In a letter to the United Nations published by North Korea's official news agency, North Korean Foreign Minister Ri Yong Ho warned against resuming the drills, which Pyongyang sees as practice for invasion.
He said that whenever the drills took place "the peace and security of the Korean peninsula were gravely threatened and the inter-Korean mistrust and confrontation reached the top, thus creating great difficulties and obstacles ahead of hard-won dialogues".
"We will make every effort to improve inter-Korean relations in future, too, but never sit idle with regard to sinister act of throwing a wet blanket over our efforts," Ri said.
He accused the United States of misleading public opinion by claiming that its pressure campaign, including "their harshest sanctions", had brought about the inter-Korean talks, when the "dramatic turning point" was thanks to North Korean leader Kim Jong Un.
In a commentary on Friday, North Korea's state media said Washington was attempting to create a "stage of confrontation" at the Olympics by saying the inter-Korean talks and the positive results that had stemmed from them could "disappear" after the Games.
The Pentagon did not respond to a request for comment on the North Korean statement about the drills, but a spokesman for the U.S. State Department, Mike Cavey, said: "The United States and our allies and partners in the region have long conducted routine exercises to maintain readiness. These exercises ensure we are trained for combined joint operations."
Trump's administration has warned that all options are on the table, including military ones, to resolve the crisis.
While it has repeatedly said it prefers a diplomatic solution, Trump has exchanged threats with Kim and U.S. officials have said the president and his advisers have discussed a preventative "bloody nose" strike on North Korea, alarming experts who warn that this could trigger catastrophic retaliation, especially on South Korea.
U.S. officials have said the debate on military action has lost some momentum as a result of the intra-Korean talks, which Trump has called a "good thing" and credited to his tough stance.
Joseph Yun, the U.S. special envoy on North Korea, said on Thursday he did not think the administration was close to triggering military action.
The White House said on Friday that Trump and Japanese Prime Minister Shinzo Abe spoke by telephone and discussed an expanded missile defence system and other efforts to boost Japan's defences amid the tensions over North Korea.
Trump also spoke to South Korean President Moon Jae-in about human rights in North Korea and trade between the United States and South Korea, the White House said.

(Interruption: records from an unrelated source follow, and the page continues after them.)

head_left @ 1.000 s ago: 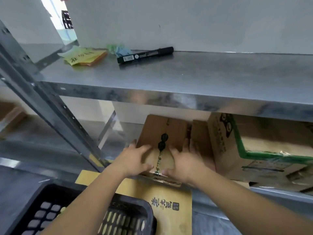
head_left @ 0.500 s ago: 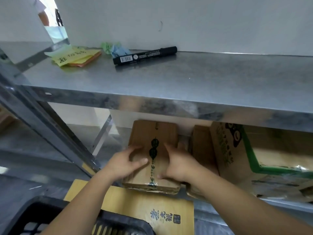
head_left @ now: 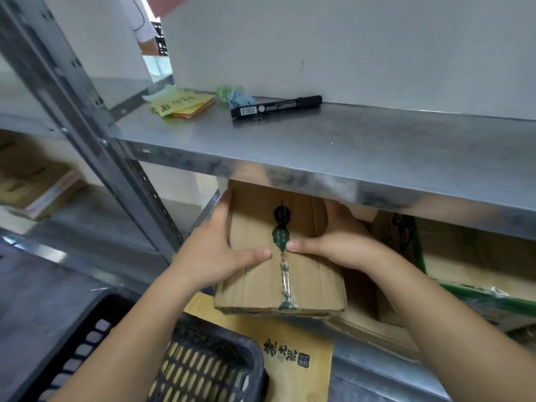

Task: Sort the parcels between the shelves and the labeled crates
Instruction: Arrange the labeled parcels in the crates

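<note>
At the bottom left of the frame we see a black slotted crate (head_left: 200, 369), and just beside it, toward bottom centre, a flat yellow-brown parcel (head_left: 293, 352) with dark printed characters, partly under the box above it

At centre frame we hold a flat cardboard box (head_left: 278, 274) sealed down its middle with tape bearing a green leaf print. Its near edge juts out over the front lip of the lower shelf (head_left: 385, 369), its far end reaches back under the upper shelf (head_left: 348, 146). Our left hand (head_left: 214, 256) grips the box's left side, fingers wrapped round the edge, thumb laid across the top toward the tape. Our right hand (head_left: 336, 242) grips the right side the same way, thumb pointing in along the top, fingers curled down over the far edge. The two thumb tips lie near each other, either side of the tape line

To the right of centre, just beside the held box, sits a brown carton (head_left: 464, 256) with green tape and a dark printed figure, on the lower shelf

Farther back, on the upper shelf in the upper middle of the frame, lies a black marker (head_left: 275, 106). Left of it are crumpled green and blue paper (head_left: 235, 95) and a stack of sticky notes (head_left: 182, 104) with handwriting on the top one. In the left of the frame a grey steel upright (head_left: 87, 126) runs diagonally, with more cardboard (head_left: 32, 181) blurred behind it
</note>
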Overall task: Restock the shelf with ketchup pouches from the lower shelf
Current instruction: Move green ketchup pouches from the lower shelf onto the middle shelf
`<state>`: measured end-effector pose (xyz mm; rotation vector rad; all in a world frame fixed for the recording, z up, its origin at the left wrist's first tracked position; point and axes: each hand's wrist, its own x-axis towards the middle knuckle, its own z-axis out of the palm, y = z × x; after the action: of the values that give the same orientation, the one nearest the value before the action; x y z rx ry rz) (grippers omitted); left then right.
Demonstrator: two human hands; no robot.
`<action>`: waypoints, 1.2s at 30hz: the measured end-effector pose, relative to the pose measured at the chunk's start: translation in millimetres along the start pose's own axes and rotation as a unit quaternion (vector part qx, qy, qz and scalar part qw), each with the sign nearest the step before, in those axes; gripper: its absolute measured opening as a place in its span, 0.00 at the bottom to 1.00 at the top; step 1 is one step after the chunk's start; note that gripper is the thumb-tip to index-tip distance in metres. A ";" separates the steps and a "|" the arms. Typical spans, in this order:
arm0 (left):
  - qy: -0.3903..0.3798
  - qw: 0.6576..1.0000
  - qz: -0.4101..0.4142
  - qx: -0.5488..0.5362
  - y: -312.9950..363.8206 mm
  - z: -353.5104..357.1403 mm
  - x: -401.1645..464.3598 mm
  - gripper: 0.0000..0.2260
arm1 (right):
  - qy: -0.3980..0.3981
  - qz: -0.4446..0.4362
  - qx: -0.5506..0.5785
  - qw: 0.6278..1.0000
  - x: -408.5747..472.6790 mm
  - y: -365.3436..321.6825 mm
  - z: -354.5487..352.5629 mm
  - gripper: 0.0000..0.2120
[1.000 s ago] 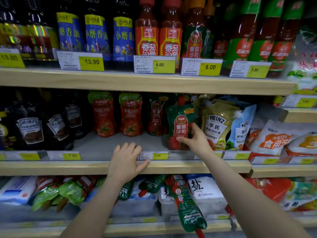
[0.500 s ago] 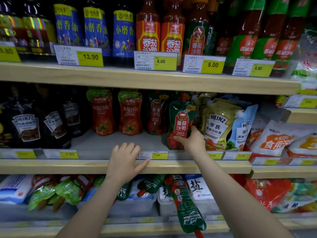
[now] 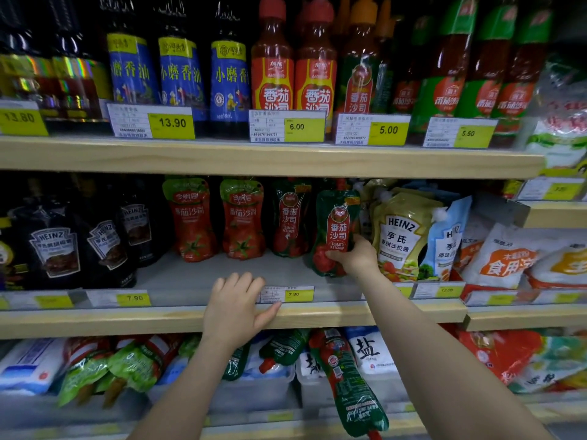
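**Middle shelf: one green ketchup pouch in hand**

Right hand [image 3: 355,257], centre-right of frame: grip pinched on the lower part of a green ketchup pouch [image 3: 335,231], thumb across the front, fingers behind. Pouch upright, tilted slightly, its base at the middle shelf [image 3: 197,281] surface; touching or just clear, cannot tell.

Left hand [image 3: 236,308], centre of frame: grip spread, fingers loosely extended over the shelf's front edge, thumb lying along the wooden lip, holding nothing. Just right of it, a price tag [image 3: 287,294] reading 7.90.

Standing on the middle shelf behind, counted left to right: two red pouches [image 3: 192,219], then one more green pouch [image 3: 290,217] just left of the held one. Right of the held pouch, one yellow Heinz pouch [image 3: 401,231] and one pale blue Heinz pouch [image 3: 448,239]. Far left, three dark Heinz pouches [image 3: 55,249].

Lower shelf, bottom of frame: one green ketchup pouch lying spout-down [image 3: 349,385] over the front edge; another [image 3: 282,349] partly hidden behind the left wrist. Salt bags [image 3: 368,350] beside them.
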<state>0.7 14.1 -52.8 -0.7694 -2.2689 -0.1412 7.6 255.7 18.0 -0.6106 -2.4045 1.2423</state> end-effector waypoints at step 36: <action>-0.014 0.999 -0.036 -0.010 57.8 13.8 -10.4 0.23 | -0.166 0.191 0.236 0.938 -162.7 187.5 12.0 0.17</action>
<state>30.9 60.5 -76.8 -0.7052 -2.3255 -0.1877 177.2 258.9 -163.6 -0.7868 -2.1538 2.1560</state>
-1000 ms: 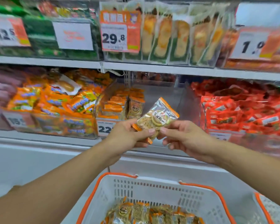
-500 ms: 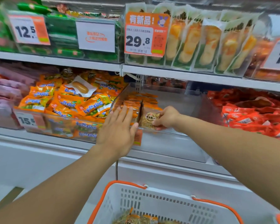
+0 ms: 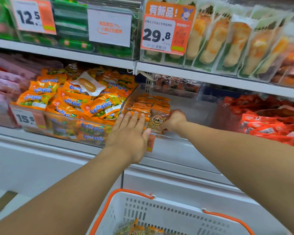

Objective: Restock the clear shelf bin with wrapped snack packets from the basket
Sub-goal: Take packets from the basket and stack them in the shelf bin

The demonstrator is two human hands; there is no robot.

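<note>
The packet (image 3: pixel 157 123) stands upright at the front of the row (image 3: pixel 148 106) inside the clear bin (image 3: pixel 190 107), its round label facing out. It looks light and thin: a crinkly film wrapper with small dry snacks inside, so it probably bends easily, slides against its neighbours and tends to tip when let go. The contents are likely brittle, so a squeeze across the middle could crush them. The best hold seems to be a pinch on the sealed edge or a corner, where the film is flat and nothing inside gets pressed.

The right hand (image 3: pixel 174 120) is inside the bin, fingers curled on the packet's right edge; it holds the packet narrowly against the row. Exactly where the fingertips lie is hidden behind the packet.

The left hand (image 3: pixel 129 133) is flat and spread, fingers straight, laid against the bin's front left wall near the row, gripping nothing. It seems to steady the bin or the stack.

The row fills only the left part of the bin; the right part is bare plastic, so plenty of restocking remains.

Below, the white basket (image 3: pixel 159 207) with orange rim holds more packets (image 3: pixel 139 229) of the same kind, only partly in view. Left of the bin lie orange sausage packs (image 3: pixel 85 100); right, red packs (image 3: pixel 268 119).
</note>
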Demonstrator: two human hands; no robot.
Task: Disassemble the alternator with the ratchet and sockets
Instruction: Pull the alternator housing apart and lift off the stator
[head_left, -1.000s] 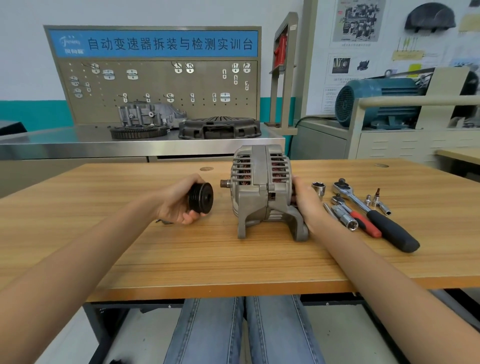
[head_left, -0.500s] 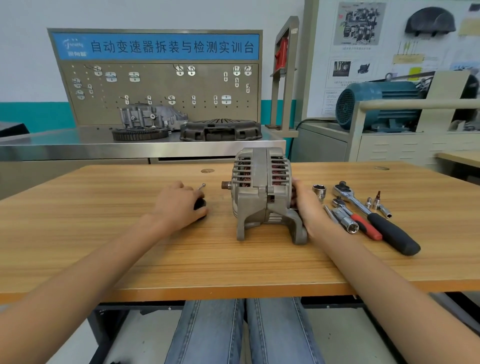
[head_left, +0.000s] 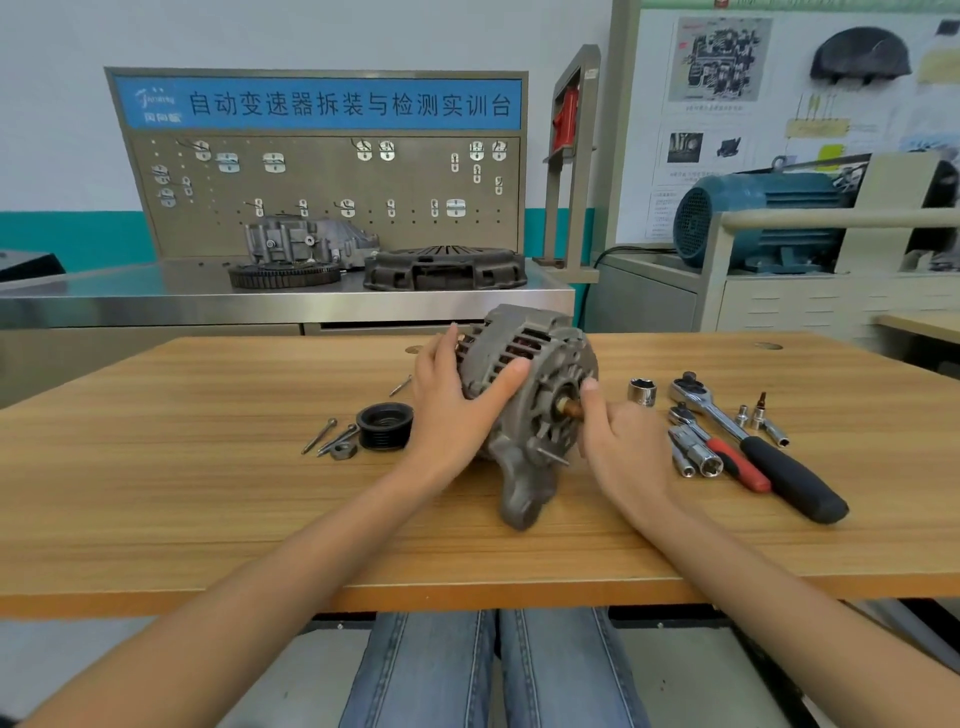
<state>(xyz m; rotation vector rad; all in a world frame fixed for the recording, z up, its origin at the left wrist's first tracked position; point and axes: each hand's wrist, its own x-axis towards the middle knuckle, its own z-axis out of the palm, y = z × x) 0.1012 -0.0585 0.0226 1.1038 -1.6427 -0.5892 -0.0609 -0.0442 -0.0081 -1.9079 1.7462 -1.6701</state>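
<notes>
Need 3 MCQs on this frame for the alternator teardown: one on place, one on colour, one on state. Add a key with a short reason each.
1. Where does the black pulley lie?
A. on the table left of the alternator
B. on the alternator shaft
C. among the sockets on the right

2. What colour is the grip of the large ratchet?
A. red
B. black
C. blue

3. What is the left hand doing?
A. holding the pulley
B. lying flat on the table
C. gripping the alternator housing

Key: 1 A, the pulley sits on the wood by the nut and pins, and the shaft is bare. 2 B, its handle is black; the smaller tool beside it has the red one. 3 C, the thumb and fingers wrap the housing while the right hand is at the shaft end.
</notes>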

North Korea also criticised U.S. Vice President Mike Pence's pending visit to the Olympics, accusing Washington of halting improvements in inter-Korean relations.
Last month, a White House official said Pence planned to use his attendance to try to counter Kim Jong Un’s efforts to "hijack" the games with a propaganda campaign.
Twenty-two North Korean athletes will compete in the Olympics, including 12 who will play in a unified women's ice hockey team. The other 10, including a figure skating pair, arrived in South Korea on Thursday.
North Korea has also agreed with South Korea to send a 230-strong cheering squad, as well as an orchestra and taekwondo performance team.
However, a joint cultural performance planned in a North Korean mountain resort was called off this week by Pyongyang, which blamed South Korean media for encouraging "insulting" public sentiment towards the North.